“SFURIATE, ACCUSE, CRITICHE… E POI E’ COME NULLA FOSSE!

…ma io vado sempre più giù e non riesco a capire chi ha torto e chi ha ragione e mi accorgo che ho cominciato a dubitare costantemente di me stessa”.

Una confusione che può costare anni di vita e di malessere sommerso, che porta a dubitare di sé e di ciò che si prova.

Il maltrattamento psicologico è più ambiguo di quello fisico ma non per questo meno dannoso. A differenza delle ferite del corpo le ferite sono meno visibili e quindi meno riconoscibili su un piano concreto. Eppure se non si curano continuano a sanguinare e confinano chi ne è vittima in uno stato di insicurezza e di passività che svuota di energie vitali.

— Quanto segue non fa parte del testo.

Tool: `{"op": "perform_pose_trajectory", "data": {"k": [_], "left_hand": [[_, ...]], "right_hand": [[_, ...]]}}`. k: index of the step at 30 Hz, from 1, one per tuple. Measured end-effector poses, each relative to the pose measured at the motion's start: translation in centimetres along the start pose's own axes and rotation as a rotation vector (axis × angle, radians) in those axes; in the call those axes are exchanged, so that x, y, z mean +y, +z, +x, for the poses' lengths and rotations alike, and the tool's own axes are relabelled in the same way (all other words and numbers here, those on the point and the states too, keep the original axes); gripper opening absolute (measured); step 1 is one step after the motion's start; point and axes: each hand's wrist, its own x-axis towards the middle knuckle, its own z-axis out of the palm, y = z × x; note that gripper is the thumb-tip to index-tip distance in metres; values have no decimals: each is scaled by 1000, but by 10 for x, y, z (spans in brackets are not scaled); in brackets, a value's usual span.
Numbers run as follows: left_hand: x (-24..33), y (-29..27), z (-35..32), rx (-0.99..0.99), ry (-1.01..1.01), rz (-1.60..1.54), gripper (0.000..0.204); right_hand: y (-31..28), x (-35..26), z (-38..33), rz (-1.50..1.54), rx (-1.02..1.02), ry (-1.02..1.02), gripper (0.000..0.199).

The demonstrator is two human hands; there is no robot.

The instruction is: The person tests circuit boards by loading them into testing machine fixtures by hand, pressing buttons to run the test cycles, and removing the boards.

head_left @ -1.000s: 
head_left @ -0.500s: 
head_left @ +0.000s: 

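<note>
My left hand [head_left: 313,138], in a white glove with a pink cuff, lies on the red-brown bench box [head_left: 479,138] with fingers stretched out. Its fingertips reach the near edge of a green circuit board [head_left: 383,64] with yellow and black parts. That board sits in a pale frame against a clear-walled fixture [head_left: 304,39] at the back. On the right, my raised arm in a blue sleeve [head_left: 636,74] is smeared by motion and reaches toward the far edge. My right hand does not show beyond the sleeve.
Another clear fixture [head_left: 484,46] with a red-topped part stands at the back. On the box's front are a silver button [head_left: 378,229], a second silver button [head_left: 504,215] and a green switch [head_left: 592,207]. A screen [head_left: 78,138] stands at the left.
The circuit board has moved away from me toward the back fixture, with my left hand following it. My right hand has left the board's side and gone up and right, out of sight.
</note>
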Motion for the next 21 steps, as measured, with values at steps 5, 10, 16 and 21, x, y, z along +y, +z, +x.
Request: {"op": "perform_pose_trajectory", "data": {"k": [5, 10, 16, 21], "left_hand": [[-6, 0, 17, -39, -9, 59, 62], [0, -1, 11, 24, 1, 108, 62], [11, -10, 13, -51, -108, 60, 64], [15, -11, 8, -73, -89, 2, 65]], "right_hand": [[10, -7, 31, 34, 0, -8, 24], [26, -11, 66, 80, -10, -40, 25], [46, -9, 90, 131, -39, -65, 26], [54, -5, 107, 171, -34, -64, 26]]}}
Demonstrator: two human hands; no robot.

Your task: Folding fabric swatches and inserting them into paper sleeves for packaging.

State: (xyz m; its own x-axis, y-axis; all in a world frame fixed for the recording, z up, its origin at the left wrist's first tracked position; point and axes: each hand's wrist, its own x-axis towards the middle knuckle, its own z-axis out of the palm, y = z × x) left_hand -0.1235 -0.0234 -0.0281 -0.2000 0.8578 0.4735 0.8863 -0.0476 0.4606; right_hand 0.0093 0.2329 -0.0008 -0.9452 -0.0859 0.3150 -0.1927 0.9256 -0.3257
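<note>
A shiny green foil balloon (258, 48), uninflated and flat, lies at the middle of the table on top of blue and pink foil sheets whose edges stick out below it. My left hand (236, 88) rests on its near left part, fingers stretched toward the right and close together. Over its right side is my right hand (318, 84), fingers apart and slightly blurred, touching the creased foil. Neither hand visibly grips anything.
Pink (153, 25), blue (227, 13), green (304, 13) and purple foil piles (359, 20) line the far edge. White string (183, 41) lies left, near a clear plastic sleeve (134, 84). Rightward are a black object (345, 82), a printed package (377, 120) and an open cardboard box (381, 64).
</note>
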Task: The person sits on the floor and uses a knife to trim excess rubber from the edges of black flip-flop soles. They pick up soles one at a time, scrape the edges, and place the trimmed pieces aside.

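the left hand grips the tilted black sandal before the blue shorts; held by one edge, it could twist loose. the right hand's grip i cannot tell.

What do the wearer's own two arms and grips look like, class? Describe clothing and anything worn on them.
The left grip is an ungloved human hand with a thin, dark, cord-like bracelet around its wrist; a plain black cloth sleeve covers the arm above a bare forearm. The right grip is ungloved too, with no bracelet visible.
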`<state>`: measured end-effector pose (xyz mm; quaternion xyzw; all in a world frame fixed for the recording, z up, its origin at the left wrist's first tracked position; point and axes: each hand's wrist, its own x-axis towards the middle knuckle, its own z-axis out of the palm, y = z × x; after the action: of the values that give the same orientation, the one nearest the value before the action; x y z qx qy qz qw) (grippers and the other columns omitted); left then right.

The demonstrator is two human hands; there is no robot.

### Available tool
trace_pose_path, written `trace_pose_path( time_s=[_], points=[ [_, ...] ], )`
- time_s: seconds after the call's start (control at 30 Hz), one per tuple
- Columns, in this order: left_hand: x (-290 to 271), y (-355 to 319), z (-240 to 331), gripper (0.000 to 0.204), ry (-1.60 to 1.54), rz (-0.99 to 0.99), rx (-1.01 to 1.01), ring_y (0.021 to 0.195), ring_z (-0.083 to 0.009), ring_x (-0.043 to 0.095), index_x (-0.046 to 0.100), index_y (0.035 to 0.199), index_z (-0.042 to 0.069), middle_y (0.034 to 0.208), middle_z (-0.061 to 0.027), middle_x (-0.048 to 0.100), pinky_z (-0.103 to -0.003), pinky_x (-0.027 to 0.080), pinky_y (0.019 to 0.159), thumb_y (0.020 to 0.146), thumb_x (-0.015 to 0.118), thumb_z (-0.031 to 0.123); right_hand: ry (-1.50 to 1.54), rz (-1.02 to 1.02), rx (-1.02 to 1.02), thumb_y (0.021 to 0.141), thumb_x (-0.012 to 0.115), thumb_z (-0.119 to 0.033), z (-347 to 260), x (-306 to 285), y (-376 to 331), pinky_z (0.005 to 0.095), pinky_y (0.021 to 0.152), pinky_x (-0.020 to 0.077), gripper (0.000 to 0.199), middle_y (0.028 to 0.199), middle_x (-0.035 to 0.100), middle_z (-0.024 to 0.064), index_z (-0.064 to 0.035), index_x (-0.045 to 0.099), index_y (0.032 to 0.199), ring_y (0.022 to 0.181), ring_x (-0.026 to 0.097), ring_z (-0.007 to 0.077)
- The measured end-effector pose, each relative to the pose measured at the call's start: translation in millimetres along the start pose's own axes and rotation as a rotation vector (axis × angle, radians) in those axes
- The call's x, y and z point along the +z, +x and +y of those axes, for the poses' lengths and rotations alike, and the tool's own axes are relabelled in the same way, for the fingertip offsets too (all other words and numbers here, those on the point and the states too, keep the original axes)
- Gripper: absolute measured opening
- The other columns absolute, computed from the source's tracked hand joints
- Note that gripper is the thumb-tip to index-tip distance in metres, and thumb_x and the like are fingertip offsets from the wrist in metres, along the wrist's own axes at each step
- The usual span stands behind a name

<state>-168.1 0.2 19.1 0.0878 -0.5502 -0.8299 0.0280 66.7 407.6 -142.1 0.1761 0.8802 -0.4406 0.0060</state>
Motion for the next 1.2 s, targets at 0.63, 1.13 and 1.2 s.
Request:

Una conseguenza facilmente riconoscibile ad esempio si manifesta in un pensiero sempre meno libero di progettare e creare scenari di vita differenti perché torna continuamente a ricordare le circostanze di una certa discussione, ad analizzarne i contenuti, a ripetersi spiegazioni perché la mente ha bisogno di trovare un senso a ciò che accade, di condividerlo; soprattutto se chi è coinvolto nelle discussioni è qualcuno che ha un valore affettivo importante, che è stato amato e idealizzato…(un partner, un genitore, un capo sul lavoro…) ; qualcuno da cui è molto difficile prendere le distanze. Inoltre se critiche e rimproveri provengono da una persona che ha carisma e riconoscimento sociale, è ancora più difficile valorizzare e difendere la propria posizione; si è così ‘abituati’ a vedere riconosciute le argomentazioni altrui che i primi a dubitare dei nostri punti di vista finiamo per essere noi stessi…

Se ci prestiamo attenzione diveniamo consapevoli del fatto che la mente in certe circostanze dolorose e ricorrenti come l’esposizione a critiche o sfuriate, tende a funzionare come un disco rotto, che ripete incessantemente lo stesso motivo obbligandoci ad assistere sempre allo stesso spezzone di film interno. Non siamo più liberi di scegliere di pensare o non pensare a ciò che è stato detto, agito. Qualcosa ci ‘obbliga’ a farlo.

Il rischio più insidioso che si corre è quello di chiudersi o di appiattirsi di fronte a un ambiente ostile perché ci si sente impotenti. Si rinuncia ad una parte importante di sé.  Non è infrequente che in circostanze come queste alcuni sintomi fastidiosi facciano la loro comparsa: ansia, gastriti, emicranie fortissime, contratture muscolari. Come se dentro di noi ci fosse una pentola che bolle con un coperchio sopra: più si cerca di sigillarla più la potenza dell’acqua spinge. C’è anche chi inconsapevolmente, finisce per rifugiarsi nella malattia. Da quella condizione di vita, la malattia tende a cronicizzarsi e così ci si difende, evitando il cambiamento e talvolta usando il male fisico per manipolare l’altro. Ma il prezzo è altissimo: quello di una ‘non vita’.

Che fare? Innanzitutto decidere di mettersi in cammino per provare a stringere alleanza con una persona fondamentale: sé stesso. Cosa niente affatto scontata:  chiediamoci ad esempio se solitamente nei nostri stessi confronti abbiamo un atteggiamento accogliente e amorevole, propenso a valorizzare ciò che si sente e si fa. Se come atteggiamento abituale, riconosciamo e accettiamo la nostra unicità senza confrontarci ‘al ribasso’ con gli altri o se al contrario siamo i primi a dubitare di noi. Per questo motivo le critiche altrui trovano un terreno fertile!

Si, perché anche se razionalmente sembra assurdo spesso i primi giudici implacabili verso noi stessi siamo proprio noi! Educazione? Abitudine ai continui rimproveri degli altri? Un’autostima scarsa? Forse tutto questo e altro ancora; tuttavia è possibile lavorare sul presente per cambiare quei condizionamenti distruttivi.

Se ci si è isolati dagli altri, è importante cercare un alleato di cui poterci fidare, qualcuno che possa essere dalla nostra parte perché ci ispira saggezza e autenticità; avere un interlocutore privilegiato è un enorme risorsa, ci fa crescere come individui perché grazie al dialogo con l’altro possiamo definirci, rispecchiarci, ampliare la visione delle cose. Ma anche il contrario, come abbiamo visto: quando dialogo diviene distruttivo, anche noi ci ammaliamo, alienandoci da noi stessi.